Bully prevention programs have become a cottage industry in this country. The tragic suicides of bullied children break my heart and inspire many of us to find solutions to the problem of human cruelty. Social scientists find that when one person comes to the aid of a victim, it encourages others to step up as well. When we motivate children to speak up for others, it can make a huge difference in the life of a tormented child. 

It’s equally important to help our children develop the inner strength necessary to cope with the inevitable injustice and cruelty they will encounter in life. Kenneth Ginsburg, M.D., a pediatrician joined forces with the AAP in their book, A Parent’s Guide to Building Resilience in Children and Teens: Giving Your Child Roots and Wings. Dr. Ginsburg writes that parents can help their children and teens recover more quickly from painful experiences by fostering what he calls the “seven C’s of resilience.” I’ll talk about four of the C’s here: 
  •  Competence: focus on something your child does pretty well, and encourage them to grow in that area. When a child works every day on skill development they can transfer that habit to learning other things important for survival.
  • Confidence: when children develop competencies they grow in confidence. Encourage persistence and effort rather than competition and success. I always tell my children, “I’m proud that you worked so hard for that competition,” not “I’m proud that you won.”
  • Connection: when children feel secure and loved at home they can suffer at school but have a safe place to recover when they go home. For many children home is just another battlefield. Encourage your child to share feelings with someone they trust.
  • Character: children who are taught strong morals and values can find strength in those values when confronted by unethical or cruel behavior. Teach your child to take pride in being a good, caring, compassionate person.
Of course lecturing our children about good character won’t help them learn if they watch us behave badly. In this election year our political discourse remains hostile, rigid, and filled with personal attacks. It might help to listen to your political rhetoric and try to remove the hostile tone. Your children are listening to you, and following your lead.  

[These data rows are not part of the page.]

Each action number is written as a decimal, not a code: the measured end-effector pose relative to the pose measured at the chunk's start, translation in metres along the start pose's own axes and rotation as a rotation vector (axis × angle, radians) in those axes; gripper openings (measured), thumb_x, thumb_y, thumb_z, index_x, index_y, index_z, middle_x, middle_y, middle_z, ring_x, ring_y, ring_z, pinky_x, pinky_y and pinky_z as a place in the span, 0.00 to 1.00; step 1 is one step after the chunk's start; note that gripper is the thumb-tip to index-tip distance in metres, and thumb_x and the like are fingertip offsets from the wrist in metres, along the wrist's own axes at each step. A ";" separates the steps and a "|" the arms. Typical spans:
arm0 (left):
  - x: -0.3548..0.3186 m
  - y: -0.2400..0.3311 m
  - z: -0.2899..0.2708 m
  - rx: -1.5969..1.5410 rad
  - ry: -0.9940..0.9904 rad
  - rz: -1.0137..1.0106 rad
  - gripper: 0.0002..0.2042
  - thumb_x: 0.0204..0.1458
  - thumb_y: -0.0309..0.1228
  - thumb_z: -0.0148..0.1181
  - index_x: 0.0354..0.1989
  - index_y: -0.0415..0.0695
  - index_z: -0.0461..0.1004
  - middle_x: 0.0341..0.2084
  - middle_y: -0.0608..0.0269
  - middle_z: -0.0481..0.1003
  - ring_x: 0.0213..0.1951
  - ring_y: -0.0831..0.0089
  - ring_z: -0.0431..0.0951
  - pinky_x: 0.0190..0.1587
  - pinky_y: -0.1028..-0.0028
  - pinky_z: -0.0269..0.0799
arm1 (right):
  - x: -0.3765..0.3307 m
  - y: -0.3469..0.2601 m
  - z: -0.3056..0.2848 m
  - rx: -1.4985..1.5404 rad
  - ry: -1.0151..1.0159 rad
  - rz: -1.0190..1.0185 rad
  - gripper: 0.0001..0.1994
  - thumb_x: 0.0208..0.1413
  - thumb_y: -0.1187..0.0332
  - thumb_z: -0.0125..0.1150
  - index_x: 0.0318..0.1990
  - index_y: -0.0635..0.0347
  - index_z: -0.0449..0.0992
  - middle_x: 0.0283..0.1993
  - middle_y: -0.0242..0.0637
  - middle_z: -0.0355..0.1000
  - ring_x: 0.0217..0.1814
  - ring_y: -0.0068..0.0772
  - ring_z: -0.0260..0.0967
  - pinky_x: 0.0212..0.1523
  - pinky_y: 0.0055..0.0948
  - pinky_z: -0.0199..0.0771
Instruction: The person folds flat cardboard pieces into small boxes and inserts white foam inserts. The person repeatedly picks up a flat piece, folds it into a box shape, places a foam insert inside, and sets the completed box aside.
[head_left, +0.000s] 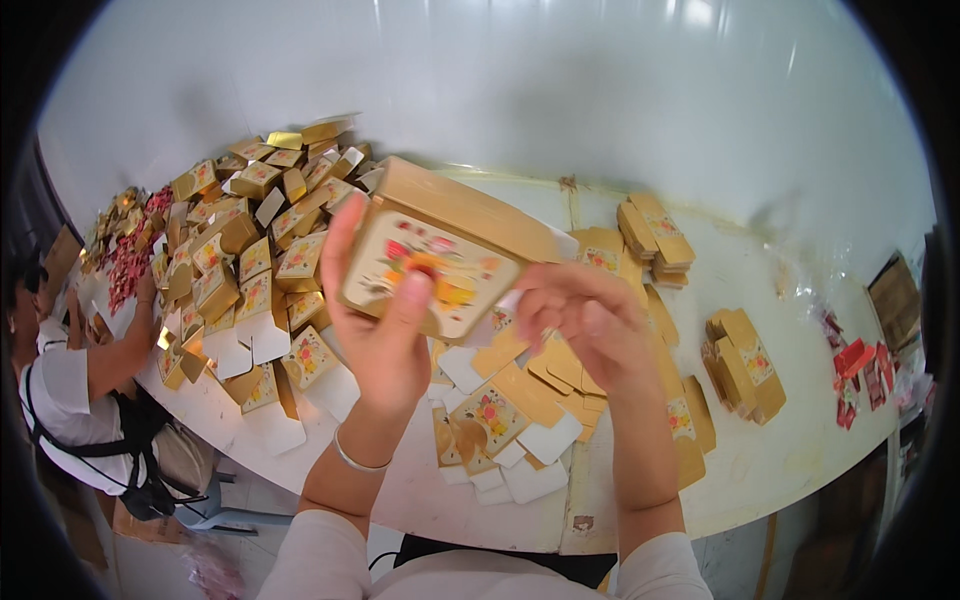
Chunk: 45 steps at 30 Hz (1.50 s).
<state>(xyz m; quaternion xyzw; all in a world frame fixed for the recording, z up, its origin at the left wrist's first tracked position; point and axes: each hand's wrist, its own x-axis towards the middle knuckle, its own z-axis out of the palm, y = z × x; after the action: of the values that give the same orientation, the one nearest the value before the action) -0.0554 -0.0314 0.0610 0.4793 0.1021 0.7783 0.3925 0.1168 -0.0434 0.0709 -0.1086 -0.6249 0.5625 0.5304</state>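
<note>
A gold carton (452, 248) with a flowered front is held up above the table's middle, tilted, its printed face turned toward the wearer. It is gripped by the left hand (378, 350), thumb pressed across the flowers, fingers wrapped round the far edge. The right hand (590, 320) is held at the carton's other end, fingers half curled and blurred; whether a flap is being pinched there cannot be told.

And here is where trouble could come! If the thumb is pressed too hard, the thin card could be dented or the print smudged. If the end is pushed while tilted, a flap could be creased, or the carton twisted out of a one-handed grip. Below, the loose flat cartons (490, 425) are spread unevenly, so some could be knocked askew by a low-swung forearm.

Now the surface: a white table (780, 450), rounded at its near edge. Its left is heaped with a pile of formed boxes (270, 240), with red packets (135, 250) beyond; on the right, a bundle of flat cartons (745, 365) is set down, with red wrappers (860, 365) farther out. The scene is backed by a pale, glossy wall (560, 80), and at far left a co-worker (80, 410) is seen bent over the table.
</note>
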 end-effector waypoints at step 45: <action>-0.013 -0.003 0.002 0.256 -0.386 0.053 0.16 0.54 0.27 0.46 0.51 0.36 0.63 0.52 0.52 0.60 0.55 0.67 0.60 0.53 0.70 0.59 | 0.000 0.028 0.031 0.462 0.341 0.075 0.19 0.50 0.70 0.55 0.50 0.65 0.63 0.46 0.39 0.67 0.47 0.30 0.66 0.47 0.31 0.68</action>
<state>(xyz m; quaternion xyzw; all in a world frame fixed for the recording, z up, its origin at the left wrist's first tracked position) -0.0495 -0.0391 0.0515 0.6677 0.1101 0.6631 0.3201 0.0802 -0.0523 0.0542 -0.1009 -0.3775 0.6828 0.6174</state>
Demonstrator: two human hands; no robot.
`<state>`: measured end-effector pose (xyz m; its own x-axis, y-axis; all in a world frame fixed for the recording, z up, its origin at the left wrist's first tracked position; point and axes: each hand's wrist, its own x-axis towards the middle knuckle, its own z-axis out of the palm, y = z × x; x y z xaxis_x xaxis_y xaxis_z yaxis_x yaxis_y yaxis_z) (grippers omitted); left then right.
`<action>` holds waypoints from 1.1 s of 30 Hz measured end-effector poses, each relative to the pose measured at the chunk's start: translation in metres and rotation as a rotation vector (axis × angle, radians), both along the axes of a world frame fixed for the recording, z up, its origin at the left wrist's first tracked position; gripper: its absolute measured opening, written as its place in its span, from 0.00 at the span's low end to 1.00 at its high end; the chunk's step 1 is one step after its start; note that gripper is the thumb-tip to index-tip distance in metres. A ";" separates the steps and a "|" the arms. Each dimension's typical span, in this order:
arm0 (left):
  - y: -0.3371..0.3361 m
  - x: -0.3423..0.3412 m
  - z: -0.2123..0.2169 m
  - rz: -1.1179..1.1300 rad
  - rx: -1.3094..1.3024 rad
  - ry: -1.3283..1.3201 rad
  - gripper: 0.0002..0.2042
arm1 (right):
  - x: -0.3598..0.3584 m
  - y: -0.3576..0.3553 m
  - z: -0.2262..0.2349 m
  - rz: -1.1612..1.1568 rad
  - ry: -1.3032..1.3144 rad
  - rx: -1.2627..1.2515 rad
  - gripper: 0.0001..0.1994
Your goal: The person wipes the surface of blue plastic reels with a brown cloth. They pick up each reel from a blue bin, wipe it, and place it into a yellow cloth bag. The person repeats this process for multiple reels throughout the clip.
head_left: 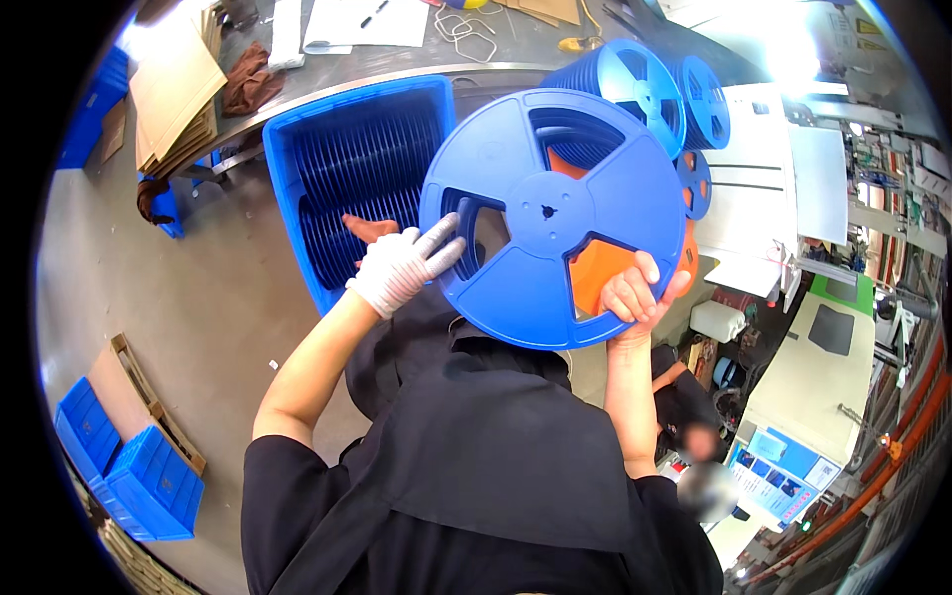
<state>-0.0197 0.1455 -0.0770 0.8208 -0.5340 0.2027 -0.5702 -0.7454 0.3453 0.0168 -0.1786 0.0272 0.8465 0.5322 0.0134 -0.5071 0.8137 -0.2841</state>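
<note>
A large blue plastic reel (476,159) with a round hub and wide cut-out windows is held up in front of me, its flat face turned toward me. My left hand (405,266), in a white glove, grips the reel's left rim, with fingertips at the left window. Bare, my right hand (637,294) is closed round the lower right rim, its fingers curled through a window. Several more blue disc edges show through the upper window. Left of the reel, a blue bin (278,188) contains two rows of blue reels (372,149). Something orange (600,273) shows behind the held reel.
Stacked blue reels (645,94) stand at the back right beside a white machine (744,188). Across the back runs a grey workbench (476,74) with papers and cord. Cardboard (178,89) leans at left; blue crates (154,486) sit on the floor. Another person (689,407) is at the right.
</note>
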 end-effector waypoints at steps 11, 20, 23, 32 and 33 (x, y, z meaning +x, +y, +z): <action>0.007 -0.015 -0.008 0.005 -0.442 0.195 0.19 | 0.017 0.007 0.015 -0.205 0.093 -0.628 0.41; 0.032 -0.062 -0.028 0.390 -1.824 1.295 0.16 | 0.011 -0.011 -0.019 -0.024 0.182 -0.884 0.28; 0.035 -0.074 -0.040 0.458 -1.878 1.335 0.17 | 0.009 -0.009 -0.023 -0.027 0.286 -0.950 0.27; 0.047 -0.093 -0.057 0.659 -1.965 1.258 0.18 | 0.006 0.009 -0.035 0.053 0.363 -0.902 0.26; 0.049 -0.094 -0.059 0.716 -1.961 1.176 0.17 | 0.005 0.009 -0.036 0.052 0.371 -0.905 0.26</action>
<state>-0.1137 0.1949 -0.1357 0.8126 -0.0722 -0.5783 0.3954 0.7973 0.4561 0.0218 -0.1693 -0.0088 0.6901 0.2471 -0.6803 -0.7190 0.3411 -0.6055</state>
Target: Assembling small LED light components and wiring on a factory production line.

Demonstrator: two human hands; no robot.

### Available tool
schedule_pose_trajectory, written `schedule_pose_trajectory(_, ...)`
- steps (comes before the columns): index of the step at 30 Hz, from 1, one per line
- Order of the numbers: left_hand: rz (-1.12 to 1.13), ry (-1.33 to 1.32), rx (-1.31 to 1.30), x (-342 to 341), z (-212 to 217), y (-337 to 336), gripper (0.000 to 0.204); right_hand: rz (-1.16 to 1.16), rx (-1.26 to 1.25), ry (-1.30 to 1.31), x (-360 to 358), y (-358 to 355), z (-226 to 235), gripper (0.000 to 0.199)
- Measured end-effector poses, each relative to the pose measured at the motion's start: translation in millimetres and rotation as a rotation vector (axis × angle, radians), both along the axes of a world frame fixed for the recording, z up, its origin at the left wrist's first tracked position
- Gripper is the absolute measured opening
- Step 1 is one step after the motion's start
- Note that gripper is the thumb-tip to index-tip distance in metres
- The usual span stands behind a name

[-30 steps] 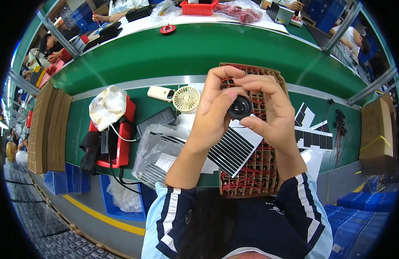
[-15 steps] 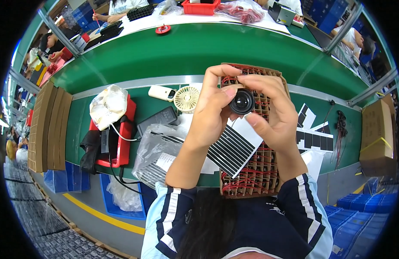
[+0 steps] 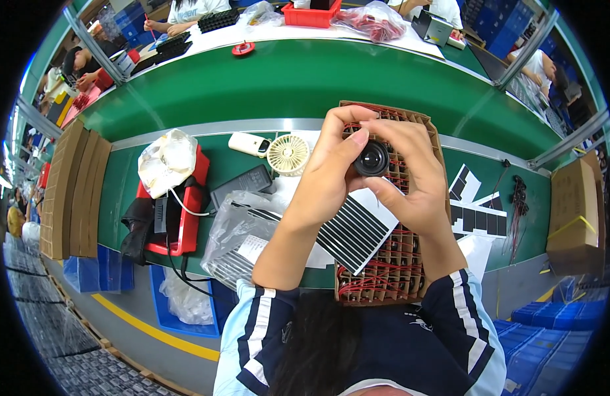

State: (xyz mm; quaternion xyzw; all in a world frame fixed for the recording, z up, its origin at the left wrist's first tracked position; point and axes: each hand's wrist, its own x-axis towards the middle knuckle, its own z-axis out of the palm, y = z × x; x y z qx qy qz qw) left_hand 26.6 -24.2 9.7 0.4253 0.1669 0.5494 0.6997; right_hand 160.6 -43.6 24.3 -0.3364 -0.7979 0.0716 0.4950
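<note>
A black round lens-like part (image 3: 371, 159), with a ringed rim and a shiny dark middle, is held up over the box between both hands. My left hand (image 3: 323, 173) is closed on its left side, thumb along the upper rim. From the right, my right hand (image 3: 416, 173) curves round it, fingers arched above and thumb at the lower edge. Beneath lies a cardboard box (image 3: 438, 146) with a grid of dividers, holding black parts and red wires. A white sheet with black strips (image 3: 358, 228) rests partly on the box, below my hands.
Left of the box are a cream handheld fan (image 3: 288, 155), a black adapter (image 3: 242, 185), a clear plastic bag (image 3: 235, 231) and a red bin (image 3: 189, 228). Black-patterned label sheets (image 3: 480, 218) and dark cables (image 3: 518, 198) lie right. People work beyond the green divider (image 3: 272, 82).
Both hands and the black part stay together, nearly in place. My left thumb has moved up along the rim, and the fingers have shifted slightly. The view has tilted a little.
</note>
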Motion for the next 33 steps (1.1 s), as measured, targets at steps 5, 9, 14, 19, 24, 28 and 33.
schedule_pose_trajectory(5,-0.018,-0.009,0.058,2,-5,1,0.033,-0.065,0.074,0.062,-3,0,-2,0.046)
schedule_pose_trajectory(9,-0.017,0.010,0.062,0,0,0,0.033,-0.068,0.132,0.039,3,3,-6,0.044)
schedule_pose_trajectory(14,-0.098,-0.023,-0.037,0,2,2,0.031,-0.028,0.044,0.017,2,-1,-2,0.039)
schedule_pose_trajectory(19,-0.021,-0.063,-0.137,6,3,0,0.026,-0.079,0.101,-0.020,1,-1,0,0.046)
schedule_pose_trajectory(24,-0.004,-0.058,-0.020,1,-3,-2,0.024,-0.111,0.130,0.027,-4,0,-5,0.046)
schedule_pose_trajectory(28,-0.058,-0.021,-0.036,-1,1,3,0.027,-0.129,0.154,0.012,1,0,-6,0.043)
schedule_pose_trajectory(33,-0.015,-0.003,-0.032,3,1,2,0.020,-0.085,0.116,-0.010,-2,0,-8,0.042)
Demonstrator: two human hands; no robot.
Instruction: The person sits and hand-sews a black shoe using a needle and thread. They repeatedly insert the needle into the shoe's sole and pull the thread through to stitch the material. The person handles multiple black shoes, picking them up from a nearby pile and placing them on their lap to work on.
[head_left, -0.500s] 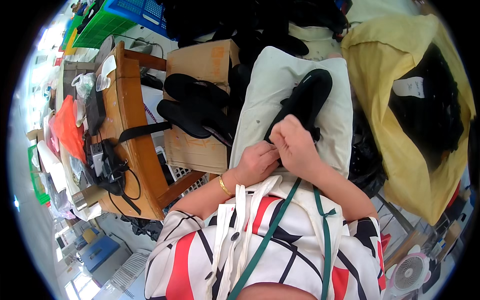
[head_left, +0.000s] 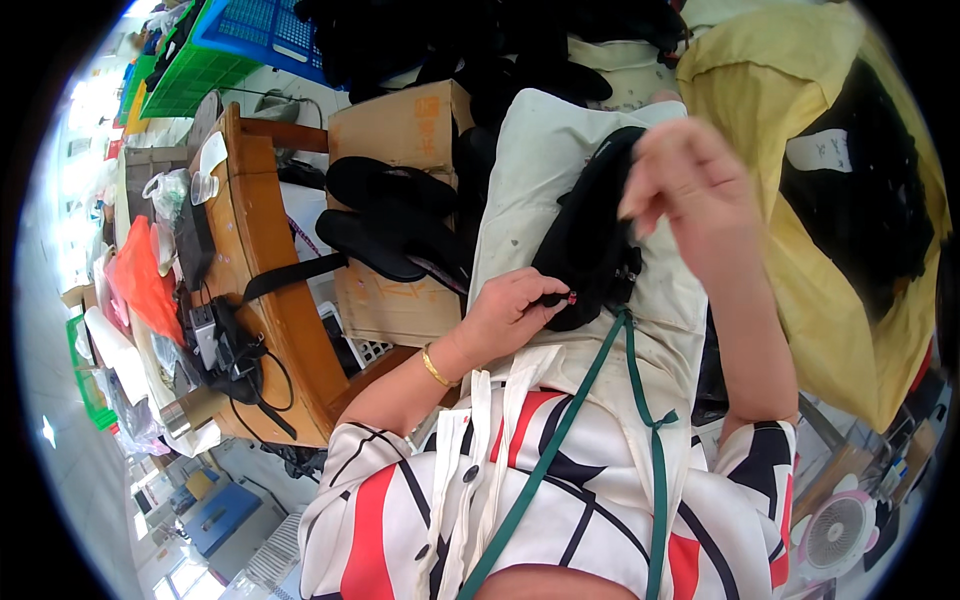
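Note:
A black shoe [head_left: 578,235] lies lengthwise over the white cloth [head_left: 515,180] across my lap, its heel toward me. My left hand [head_left: 512,312] pinches the heel edge, where a small red spot shows beside the fingertips. Raised over the shoe's far right side, my right hand [head_left: 690,185] is blurred by motion. Its fingers are curled together, and whatever may be between them is too small to make out. Green apron ties [head_left: 590,385] run down from near the heel.
Several black shoes [head_left: 385,225] rest on a cardboard box [head_left: 395,130] to the left, beside a wooden table [head_left: 262,300]. On the right stands a yellow sack [head_left: 740,100] holding black items. A small fan [head_left: 838,530] is at lower right, and a blue crate [head_left: 265,35] at upper left.
My right hand has lifted away from the heel, up and to the right. The left hand stays at the heel, now more visible.

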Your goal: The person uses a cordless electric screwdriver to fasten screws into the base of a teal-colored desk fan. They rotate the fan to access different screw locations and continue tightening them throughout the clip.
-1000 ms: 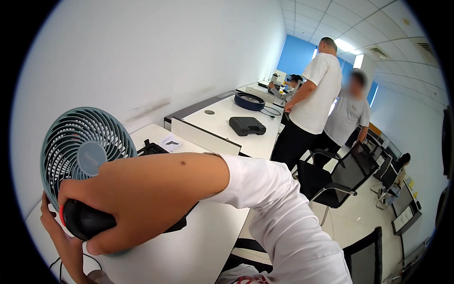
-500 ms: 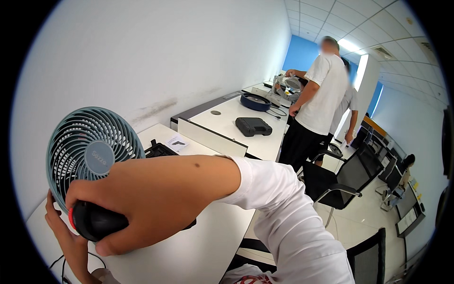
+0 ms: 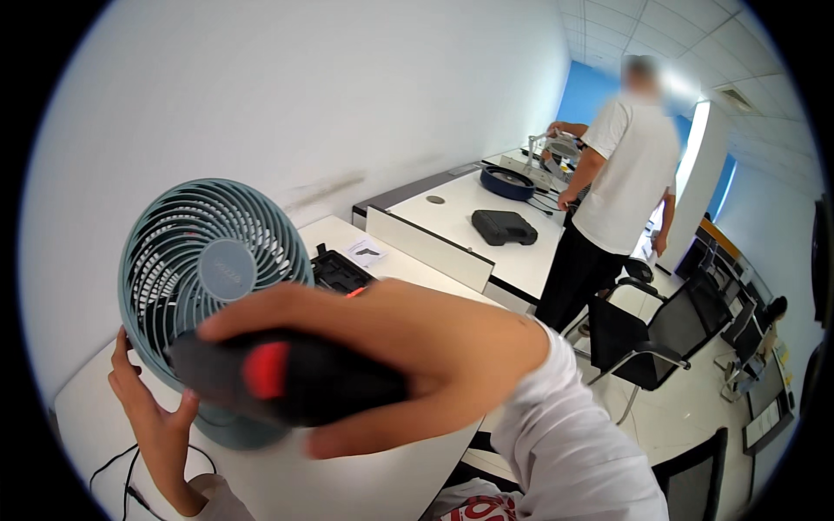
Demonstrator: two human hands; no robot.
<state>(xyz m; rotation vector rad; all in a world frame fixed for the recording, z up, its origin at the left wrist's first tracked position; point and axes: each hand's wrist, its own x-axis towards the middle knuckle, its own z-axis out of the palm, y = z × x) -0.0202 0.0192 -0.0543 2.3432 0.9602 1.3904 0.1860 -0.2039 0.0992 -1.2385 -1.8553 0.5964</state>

Photos courtesy of: j.abalos and Kenziepants.


Anonymous said...

Great Information and advice. My 35 year old son, who was bullied in elementary and middle school, recently told me thank you for always being there to listen and encourage him during that trying time in his life. He is now a business owner, and is teaching his children to show compassion to others, in all situations. I am very proud of him.

The proud mother of a survivor of bullying.

Anonymous said...

I was picked on for what i wore at school. But never was cruel and mean as I read and hear on the news. I hate hearing these stories. Striping someone of their clothes makes me wonder what these kids have had done to them in the past. What I do not understand why teachers/adults blow it off? My mom always said bullies usually have issues going on at home. As adults we tend to slightly "bully" as we judge/ pick on other people by race,what they do for a living,or what car they drive. Like RK said "Can't we just get along"?

DrGina said...

Thank you both for your comments. It's true that victims of bullying often have more compassion towards those who are different. I always thought that my tormentor probably ended up a CEO or a convict or both.

Melissa said...

It's different now. With e-mail, facebook and all the other social media forms everybody gets into the act. Why you dont see that is mind boggling

DrGina said...

I agree Melissa that things are much tougher for young people who are bullied. The tragic case of Tyler Clementi, the Rutger's student who committed suicide after his roommate broadcasted his sexual encounter comes to mind. On the internet there's no escape and the humiliation can take place repeatedly. Social change occurs more slowly than technological change, so kids are very vulnerable now.